» **WHAT IS EXPECTED**:
Where does the word "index" appear in the entries below? Copy each line that holds it.

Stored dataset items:
_ _ _ _

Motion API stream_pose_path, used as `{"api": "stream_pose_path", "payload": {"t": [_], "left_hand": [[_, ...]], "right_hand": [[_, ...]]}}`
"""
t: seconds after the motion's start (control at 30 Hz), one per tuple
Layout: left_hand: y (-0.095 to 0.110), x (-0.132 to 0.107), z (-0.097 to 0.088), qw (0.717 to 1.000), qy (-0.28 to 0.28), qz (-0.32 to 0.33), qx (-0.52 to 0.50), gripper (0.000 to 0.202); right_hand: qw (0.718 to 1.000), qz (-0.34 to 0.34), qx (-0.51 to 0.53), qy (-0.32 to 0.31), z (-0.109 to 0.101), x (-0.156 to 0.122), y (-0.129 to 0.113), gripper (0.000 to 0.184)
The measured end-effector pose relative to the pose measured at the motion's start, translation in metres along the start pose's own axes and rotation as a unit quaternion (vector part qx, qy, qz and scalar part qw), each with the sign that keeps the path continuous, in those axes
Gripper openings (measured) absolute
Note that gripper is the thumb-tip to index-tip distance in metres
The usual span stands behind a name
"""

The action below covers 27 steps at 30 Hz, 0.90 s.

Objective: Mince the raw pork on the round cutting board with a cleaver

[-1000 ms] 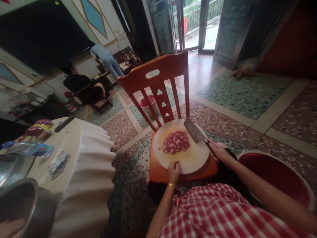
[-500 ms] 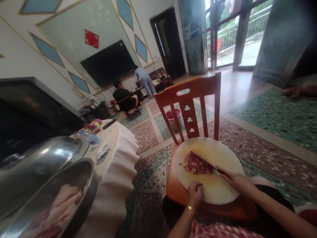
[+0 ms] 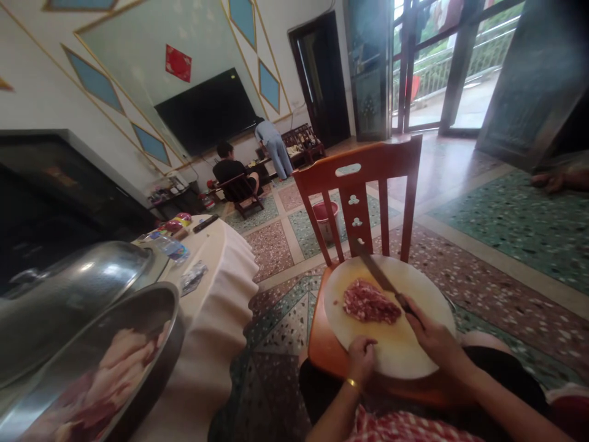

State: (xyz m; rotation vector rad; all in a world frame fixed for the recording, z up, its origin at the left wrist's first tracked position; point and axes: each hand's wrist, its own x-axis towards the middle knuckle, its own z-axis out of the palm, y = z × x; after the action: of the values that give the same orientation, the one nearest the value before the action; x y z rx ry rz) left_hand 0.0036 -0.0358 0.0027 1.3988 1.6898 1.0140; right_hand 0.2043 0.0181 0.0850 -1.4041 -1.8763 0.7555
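Note:
A round white cutting board (image 3: 414, 344) lies on the seat of a wooden chair. On it sits a heap of chopped red meat (image 3: 370, 302). My right hand (image 3: 427, 331) grips a kitchen knife (image 3: 380, 273) by its dark handle. The blade is lifted above the meat and points away toward the chair back. My left hand (image 3: 361, 357), with a gold bracelet on its wrist, is closed at the near left rim of the board, its fingers curled against it.
The chair back (image 3: 359, 169) rises behind the board. To the left, a cloth-covered table (image 3: 225, 270) carries a metal basin (image 3: 172, 307) of raw meat, a large metal lid (image 3: 92, 270) and a plastic bottle (image 3: 172, 248). A bucket (image 3: 326, 215) stands behind the chair; two people are farther back.
The knife has risen off the meat, its tip swinging up and away. My right hand has turned with it. My left hand keeps its place on the board.

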Motion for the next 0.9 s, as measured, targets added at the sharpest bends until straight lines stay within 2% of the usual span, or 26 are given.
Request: {"api": "stream_pose_path", "payload": {"t": [0.07,0.13,0.2,0.3,0.37,0.5,0.63,0.73,0.83,0.9], "left_hand": [[0.000,0.000,0.000,1.000,0.001,0.003,0.000,0.028],[0.001,0.000,-0.001,1.000,0.003,0.002,0.001,0.028],[0.001,0.000,-0.001,1.000,0.002,0.001,0.001,0.027],[0.002,-0.001,-0.001,1.000,0.001,-0.005,0.000,0.026],[0.003,-0.001,-0.001,1.000,0.000,-0.008,-0.001,0.026],[0.004,-0.002,-0.002,1.000,0.003,-0.004,-0.001,0.028],[0.000,-0.001,-0.001,1.000,-0.004,-0.003,0.015,0.027],[-0.002,0.001,-0.001,1.000,-0.002,0.001,0.014,0.027],[0.000,0.001,-0.002,1.000,-0.006,0.006,0.009,0.027],[0.003,0.001,-0.002,1.000,-0.013,0.003,0.001,0.026]], "right_hand": [[0.996,0.039,-0.035,-0.068,0.014,-0.001,0.017,0.046],[0.993,0.041,-0.044,-0.104,0.013,0.001,0.021,0.044],[0.995,0.017,-0.031,-0.098,0.003,0.003,0.009,0.044],[0.999,-0.025,0.000,-0.042,-0.004,0.002,-0.009,0.046],[0.999,-0.011,-0.005,-0.034,0.004,-0.001,-0.006,0.047],[0.995,0.034,-0.030,-0.091,0.018,-0.001,0.014,0.046],[0.998,-0.011,0.002,-0.061,0.003,0.006,-0.001,0.045],[0.999,-0.036,0.005,-0.027,0.005,0.003,-0.007,0.048],[0.996,0.009,-0.040,-0.080,0.014,-0.005,0.003,0.046],[0.992,0.042,-0.063,-0.105,0.012,-0.007,0.004,0.044]]}}
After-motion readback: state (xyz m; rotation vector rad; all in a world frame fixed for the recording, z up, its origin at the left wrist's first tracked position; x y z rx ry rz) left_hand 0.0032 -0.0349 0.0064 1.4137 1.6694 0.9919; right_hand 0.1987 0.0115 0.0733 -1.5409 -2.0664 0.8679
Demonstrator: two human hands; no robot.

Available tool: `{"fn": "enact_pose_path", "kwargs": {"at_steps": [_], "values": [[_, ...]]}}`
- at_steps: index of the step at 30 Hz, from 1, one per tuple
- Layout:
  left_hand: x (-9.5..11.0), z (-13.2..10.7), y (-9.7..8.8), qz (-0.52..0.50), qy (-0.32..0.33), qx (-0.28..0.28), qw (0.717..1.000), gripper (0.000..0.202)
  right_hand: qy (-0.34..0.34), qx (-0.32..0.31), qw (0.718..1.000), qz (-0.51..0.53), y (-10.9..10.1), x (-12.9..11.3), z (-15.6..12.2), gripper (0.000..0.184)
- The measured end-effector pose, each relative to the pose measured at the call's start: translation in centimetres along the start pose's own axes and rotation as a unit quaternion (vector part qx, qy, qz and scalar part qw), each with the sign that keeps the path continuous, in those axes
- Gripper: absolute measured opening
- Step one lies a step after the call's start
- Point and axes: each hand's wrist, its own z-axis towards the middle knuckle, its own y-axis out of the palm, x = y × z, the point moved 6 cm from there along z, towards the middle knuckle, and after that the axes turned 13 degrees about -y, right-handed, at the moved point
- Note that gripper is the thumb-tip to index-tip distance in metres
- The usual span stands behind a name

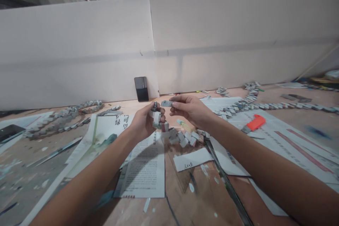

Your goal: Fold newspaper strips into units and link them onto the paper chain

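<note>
In the middle of the head view, my left hand (144,120) is closed around one end of a folded-paper chain (182,137). The chain zigzags down from those fingers and runs right along the table, passing below my right wrist. Between thumb and fingers, my right hand (189,109) pinches a small folded strip of printed paper (166,103). That strip points left toward the chain's end, close to my left fingertips; whether the two touch, I cannot tell. Beneath my left hand lies a printed newspaper sheet (144,169).
A phone (141,89) leans on the white partition (79,49). An orange-handled cutter (255,123) lies on papers at right. More paper chains (63,116) curl at left and far right (291,106). A cut paper piece (193,159) and a long dark strip (227,183) lie in front.
</note>
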Motion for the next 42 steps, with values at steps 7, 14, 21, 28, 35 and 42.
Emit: {"fn": "enact_pose_path", "kwargs": {"at_steps": [7, 14, 21, 28, 35, 42], "values": [[-0.2, -0.1, 0.2, -0.006, 0.006, -0.022, 1.0, 0.02, -0.052, -0.013, 0.991, -0.119, 0.6, -0.6, -0.5, 0.011], [-0.4, 0.0, 0.0, 0.011, 0.014, -0.005, 1.0, 0.014, -0.156, -0.061, 0.934, -0.315, 2.1, -2.5, -1.3, 0.015], [-0.7, -0.1, 0.4, 0.022, -0.009, -0.033, 0.999, 0.021, -0.207, -0.089, 0.893, -0.39, 1.9, -3.0, -1.2, 0.019], [-1.4, -0.2, 0.9, 0.001, -0.039, -0.061, 0.997, 0.026, -0.226, -0.08, 0.889, -0.391, 1.0, -3.5, -1.0, 0.02], [-1.3, 0.0, 1.2, 0.003, -0.027, -0.063, 0.998, 0.026, -0.267, -0.066, 0.874, -0.4, 1.4, -3.9, -1.2, 0.022], [-1.2, 0.0, 1.3, 0.029, -0.013, -0.048, 0.998, 0.024, -0.271, -0.055, 0.847, -0.454, 1.4, -4.3, -1.3, 0.024]]}}
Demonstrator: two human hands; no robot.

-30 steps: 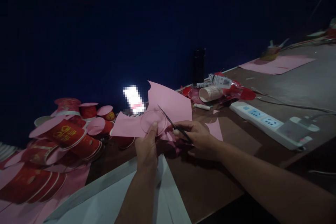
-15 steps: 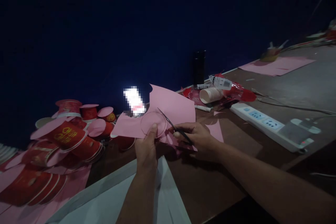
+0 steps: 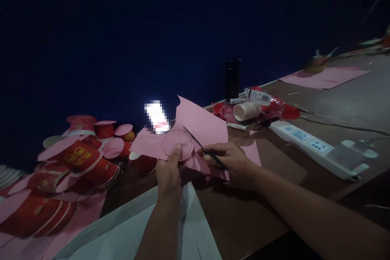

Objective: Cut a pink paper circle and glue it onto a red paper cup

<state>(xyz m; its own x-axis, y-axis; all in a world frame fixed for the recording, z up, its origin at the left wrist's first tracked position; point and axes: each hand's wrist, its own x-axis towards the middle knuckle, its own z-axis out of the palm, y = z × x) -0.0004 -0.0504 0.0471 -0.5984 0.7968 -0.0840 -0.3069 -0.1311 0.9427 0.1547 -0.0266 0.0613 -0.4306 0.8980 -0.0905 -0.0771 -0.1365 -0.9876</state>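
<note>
My left hand (image 3: 168, 172) pinches a pink paper sheet (image 3: 199, 124) at a circle drawn on it, thumb pressed on the circle (image 3: 177, 143). Thin black scissors (image 3: 201, 146) are gripped in my right hand (image 3: 233, 161), and their blades lie along the circle's right edge. I hold the sheet above the brown table (image 3: 250, 211), just past a white board (image 3: 128, 231) at the near edge.
A heap of red paper cups with pink lids (image 3: 70, 162) lies at the left. Behind stand a dark bottle (image 3: 232, 79), a white cup on red wrappers (image 3: 246, 110) and a glue stick (image 3: 236, 126). A white power strip (image 3: 317, 146) lies at the right, more pink paper (image 3: 326, 77) beyond.
The scissors have advanced slightly along the circle and the sheet has turned a little. Both hands stay in about the same place.
</note>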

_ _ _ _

» **TASK RESULT**:
Note that gripper is the thumb-tip to index-tip distance in metres
- at_steps: index of the step at 30 Hz, from 1, one per tuple
- Note that gripper is the thumb-tip to index-tip distance in metres

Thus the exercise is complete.